Only lines holding the word "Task" should be copied from the material.

━━━

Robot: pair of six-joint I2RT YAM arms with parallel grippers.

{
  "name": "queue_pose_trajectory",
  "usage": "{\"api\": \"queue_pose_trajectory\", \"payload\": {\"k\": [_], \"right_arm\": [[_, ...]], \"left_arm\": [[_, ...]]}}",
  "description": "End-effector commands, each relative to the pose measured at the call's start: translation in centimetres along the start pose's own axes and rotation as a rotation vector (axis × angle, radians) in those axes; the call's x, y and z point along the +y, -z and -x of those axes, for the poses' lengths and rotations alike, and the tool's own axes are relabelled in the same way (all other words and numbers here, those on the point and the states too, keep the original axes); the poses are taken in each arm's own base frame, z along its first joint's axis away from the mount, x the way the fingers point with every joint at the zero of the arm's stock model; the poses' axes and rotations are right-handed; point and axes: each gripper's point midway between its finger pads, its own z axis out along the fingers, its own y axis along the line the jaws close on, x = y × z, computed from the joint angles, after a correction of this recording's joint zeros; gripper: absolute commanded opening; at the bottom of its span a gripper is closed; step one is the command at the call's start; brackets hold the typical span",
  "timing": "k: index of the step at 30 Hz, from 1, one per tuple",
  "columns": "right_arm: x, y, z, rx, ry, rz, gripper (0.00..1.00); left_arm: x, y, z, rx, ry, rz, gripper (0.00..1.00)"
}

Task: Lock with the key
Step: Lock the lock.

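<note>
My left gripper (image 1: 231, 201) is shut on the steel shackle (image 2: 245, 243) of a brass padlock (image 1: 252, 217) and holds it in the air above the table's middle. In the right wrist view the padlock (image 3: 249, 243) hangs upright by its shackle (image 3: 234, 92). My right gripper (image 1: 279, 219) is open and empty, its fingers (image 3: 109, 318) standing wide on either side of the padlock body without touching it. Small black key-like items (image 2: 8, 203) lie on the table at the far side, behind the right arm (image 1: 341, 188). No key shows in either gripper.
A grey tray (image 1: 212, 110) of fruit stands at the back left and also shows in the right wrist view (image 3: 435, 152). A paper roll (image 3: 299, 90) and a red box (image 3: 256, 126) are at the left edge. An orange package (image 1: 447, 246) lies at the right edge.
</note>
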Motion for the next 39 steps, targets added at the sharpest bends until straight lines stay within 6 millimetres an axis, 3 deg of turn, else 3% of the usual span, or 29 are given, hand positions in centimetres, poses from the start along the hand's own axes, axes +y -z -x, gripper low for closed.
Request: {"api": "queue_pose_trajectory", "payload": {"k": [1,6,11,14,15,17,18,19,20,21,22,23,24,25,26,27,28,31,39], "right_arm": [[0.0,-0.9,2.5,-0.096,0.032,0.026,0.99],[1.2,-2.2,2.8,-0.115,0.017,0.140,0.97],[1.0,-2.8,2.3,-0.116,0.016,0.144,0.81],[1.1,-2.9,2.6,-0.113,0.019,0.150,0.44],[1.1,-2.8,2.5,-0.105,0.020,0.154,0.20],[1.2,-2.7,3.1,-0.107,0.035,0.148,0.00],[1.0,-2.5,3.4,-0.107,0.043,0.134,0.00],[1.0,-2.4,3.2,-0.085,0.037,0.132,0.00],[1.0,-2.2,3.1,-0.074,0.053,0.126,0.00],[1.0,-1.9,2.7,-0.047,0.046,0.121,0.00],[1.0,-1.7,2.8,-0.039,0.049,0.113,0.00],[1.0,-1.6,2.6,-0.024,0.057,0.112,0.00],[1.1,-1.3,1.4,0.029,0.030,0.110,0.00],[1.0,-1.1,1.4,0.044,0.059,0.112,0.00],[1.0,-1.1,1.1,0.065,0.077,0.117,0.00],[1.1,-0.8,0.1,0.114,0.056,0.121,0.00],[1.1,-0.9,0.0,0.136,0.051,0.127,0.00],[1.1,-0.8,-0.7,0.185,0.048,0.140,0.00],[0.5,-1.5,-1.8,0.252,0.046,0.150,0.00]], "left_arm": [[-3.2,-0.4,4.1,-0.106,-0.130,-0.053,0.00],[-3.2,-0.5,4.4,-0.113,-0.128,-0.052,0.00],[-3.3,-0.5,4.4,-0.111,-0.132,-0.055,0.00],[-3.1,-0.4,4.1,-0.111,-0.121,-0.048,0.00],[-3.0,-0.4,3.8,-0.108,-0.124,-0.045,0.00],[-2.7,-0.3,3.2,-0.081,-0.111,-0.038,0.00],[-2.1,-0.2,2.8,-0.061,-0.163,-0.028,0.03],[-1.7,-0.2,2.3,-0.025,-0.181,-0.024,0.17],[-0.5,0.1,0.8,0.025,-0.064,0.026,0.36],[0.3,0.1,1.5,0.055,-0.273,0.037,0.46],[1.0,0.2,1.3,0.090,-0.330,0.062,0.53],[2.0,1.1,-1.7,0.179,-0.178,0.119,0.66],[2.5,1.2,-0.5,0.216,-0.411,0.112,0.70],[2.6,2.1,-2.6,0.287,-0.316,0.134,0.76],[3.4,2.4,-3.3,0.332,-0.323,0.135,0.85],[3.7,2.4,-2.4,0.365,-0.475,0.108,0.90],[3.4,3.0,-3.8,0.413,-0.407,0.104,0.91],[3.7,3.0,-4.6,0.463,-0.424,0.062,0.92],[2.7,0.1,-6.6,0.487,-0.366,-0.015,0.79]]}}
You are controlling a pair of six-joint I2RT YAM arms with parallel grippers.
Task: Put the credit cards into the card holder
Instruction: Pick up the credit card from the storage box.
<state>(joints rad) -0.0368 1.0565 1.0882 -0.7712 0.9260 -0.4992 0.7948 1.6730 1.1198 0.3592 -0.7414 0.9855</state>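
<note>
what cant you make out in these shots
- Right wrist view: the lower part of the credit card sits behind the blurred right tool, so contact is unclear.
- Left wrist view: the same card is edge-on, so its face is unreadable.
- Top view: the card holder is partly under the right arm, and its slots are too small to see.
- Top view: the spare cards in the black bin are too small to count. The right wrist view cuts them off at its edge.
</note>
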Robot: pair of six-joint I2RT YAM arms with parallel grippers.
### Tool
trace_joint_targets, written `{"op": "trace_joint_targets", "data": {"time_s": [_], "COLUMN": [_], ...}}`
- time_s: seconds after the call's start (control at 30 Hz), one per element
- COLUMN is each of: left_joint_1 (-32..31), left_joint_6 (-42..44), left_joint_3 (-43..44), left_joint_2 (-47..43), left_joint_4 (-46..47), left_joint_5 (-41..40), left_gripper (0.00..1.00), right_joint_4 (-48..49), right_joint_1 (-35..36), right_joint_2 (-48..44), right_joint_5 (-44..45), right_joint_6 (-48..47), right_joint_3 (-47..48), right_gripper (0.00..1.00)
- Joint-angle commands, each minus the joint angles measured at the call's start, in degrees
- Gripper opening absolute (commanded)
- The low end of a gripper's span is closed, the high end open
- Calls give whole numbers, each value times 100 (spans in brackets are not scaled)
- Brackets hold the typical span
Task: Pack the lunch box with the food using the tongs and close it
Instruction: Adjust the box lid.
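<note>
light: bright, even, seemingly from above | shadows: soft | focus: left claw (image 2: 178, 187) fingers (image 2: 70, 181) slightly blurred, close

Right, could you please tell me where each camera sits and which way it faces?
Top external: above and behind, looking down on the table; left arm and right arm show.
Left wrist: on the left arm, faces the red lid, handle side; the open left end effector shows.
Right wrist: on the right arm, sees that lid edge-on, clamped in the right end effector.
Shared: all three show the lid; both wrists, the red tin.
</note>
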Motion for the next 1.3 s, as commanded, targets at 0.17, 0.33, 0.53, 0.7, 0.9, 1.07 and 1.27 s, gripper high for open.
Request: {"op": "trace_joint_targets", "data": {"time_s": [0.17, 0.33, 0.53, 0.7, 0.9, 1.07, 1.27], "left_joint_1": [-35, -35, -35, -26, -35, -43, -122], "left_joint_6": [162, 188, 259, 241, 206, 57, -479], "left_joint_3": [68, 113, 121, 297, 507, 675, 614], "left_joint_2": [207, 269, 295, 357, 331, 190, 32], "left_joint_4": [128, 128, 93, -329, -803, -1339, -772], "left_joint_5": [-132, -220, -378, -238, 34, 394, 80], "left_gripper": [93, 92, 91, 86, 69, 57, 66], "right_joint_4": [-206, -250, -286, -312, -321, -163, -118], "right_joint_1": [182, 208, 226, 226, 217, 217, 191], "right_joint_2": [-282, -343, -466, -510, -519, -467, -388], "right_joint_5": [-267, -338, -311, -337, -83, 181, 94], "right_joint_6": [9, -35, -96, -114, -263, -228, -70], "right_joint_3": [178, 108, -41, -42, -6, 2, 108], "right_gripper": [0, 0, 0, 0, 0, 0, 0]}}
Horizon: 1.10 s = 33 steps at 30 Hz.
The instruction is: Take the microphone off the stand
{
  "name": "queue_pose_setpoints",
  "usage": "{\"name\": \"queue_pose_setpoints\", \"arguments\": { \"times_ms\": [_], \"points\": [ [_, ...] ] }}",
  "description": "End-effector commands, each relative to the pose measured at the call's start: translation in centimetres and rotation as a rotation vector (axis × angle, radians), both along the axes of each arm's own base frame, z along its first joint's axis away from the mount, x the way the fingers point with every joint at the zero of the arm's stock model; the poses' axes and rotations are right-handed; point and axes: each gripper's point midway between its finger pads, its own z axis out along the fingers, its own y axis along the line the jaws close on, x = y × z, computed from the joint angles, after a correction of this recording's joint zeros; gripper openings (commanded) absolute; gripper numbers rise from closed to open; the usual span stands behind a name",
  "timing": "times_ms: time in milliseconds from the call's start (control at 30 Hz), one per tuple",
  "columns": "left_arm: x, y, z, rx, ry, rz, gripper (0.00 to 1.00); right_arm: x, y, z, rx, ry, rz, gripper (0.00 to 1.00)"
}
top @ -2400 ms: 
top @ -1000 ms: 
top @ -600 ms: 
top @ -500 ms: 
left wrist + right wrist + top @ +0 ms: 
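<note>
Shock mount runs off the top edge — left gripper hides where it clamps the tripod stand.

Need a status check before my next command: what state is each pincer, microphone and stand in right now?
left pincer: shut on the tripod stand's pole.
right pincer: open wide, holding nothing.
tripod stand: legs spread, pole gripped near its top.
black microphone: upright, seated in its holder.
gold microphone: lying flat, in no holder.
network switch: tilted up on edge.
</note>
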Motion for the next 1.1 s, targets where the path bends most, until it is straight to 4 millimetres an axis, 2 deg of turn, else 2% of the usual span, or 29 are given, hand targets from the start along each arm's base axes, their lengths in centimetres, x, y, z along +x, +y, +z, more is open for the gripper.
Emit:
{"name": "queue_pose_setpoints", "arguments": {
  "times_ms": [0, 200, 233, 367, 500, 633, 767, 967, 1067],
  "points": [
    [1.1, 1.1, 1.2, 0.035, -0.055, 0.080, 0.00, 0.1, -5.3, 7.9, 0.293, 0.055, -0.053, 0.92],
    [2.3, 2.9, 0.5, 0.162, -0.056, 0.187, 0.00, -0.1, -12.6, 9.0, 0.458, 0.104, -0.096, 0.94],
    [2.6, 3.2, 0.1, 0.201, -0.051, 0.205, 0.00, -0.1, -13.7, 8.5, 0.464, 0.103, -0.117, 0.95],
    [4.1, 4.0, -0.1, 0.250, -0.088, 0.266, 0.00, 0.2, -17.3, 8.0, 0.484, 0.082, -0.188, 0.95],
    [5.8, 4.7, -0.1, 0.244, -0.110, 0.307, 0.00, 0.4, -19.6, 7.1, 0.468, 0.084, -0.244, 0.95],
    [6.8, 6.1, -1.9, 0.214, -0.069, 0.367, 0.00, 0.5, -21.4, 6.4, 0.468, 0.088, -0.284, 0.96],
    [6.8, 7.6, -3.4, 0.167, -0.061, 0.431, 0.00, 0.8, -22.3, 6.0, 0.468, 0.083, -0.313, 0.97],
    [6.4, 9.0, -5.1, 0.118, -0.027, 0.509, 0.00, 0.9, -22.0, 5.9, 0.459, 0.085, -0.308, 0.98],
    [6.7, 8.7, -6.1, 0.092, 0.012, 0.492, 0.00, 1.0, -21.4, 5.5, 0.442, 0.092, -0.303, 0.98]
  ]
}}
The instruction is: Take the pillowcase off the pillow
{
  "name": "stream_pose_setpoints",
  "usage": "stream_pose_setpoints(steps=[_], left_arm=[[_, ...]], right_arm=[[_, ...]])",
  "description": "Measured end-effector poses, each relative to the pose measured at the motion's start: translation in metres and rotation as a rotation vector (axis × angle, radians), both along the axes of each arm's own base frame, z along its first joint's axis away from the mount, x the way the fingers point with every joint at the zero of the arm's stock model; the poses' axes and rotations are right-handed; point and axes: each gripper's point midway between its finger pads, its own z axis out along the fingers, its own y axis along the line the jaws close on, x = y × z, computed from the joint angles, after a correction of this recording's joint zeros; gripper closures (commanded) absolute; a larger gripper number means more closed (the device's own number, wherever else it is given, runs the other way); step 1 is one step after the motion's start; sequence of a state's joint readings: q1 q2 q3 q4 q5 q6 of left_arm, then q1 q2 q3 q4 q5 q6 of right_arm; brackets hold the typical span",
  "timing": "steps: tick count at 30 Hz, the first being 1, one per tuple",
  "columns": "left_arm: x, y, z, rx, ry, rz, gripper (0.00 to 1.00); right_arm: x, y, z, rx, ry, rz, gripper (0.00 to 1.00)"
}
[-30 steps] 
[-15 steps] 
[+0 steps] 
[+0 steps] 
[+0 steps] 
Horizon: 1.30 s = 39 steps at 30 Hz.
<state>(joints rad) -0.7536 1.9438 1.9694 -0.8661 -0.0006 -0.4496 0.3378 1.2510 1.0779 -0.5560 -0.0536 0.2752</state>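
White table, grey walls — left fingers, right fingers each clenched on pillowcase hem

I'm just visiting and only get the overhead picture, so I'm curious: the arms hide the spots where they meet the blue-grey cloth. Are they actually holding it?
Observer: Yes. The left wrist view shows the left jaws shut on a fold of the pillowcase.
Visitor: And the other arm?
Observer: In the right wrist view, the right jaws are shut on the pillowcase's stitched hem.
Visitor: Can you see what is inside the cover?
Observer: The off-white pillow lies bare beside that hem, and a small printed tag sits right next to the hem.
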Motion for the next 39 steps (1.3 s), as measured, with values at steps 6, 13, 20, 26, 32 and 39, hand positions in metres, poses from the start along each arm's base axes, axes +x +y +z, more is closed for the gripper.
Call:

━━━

- _Answer to this exercise_:
Task: Lock with the key
Task: Put the credit cards into the card holder
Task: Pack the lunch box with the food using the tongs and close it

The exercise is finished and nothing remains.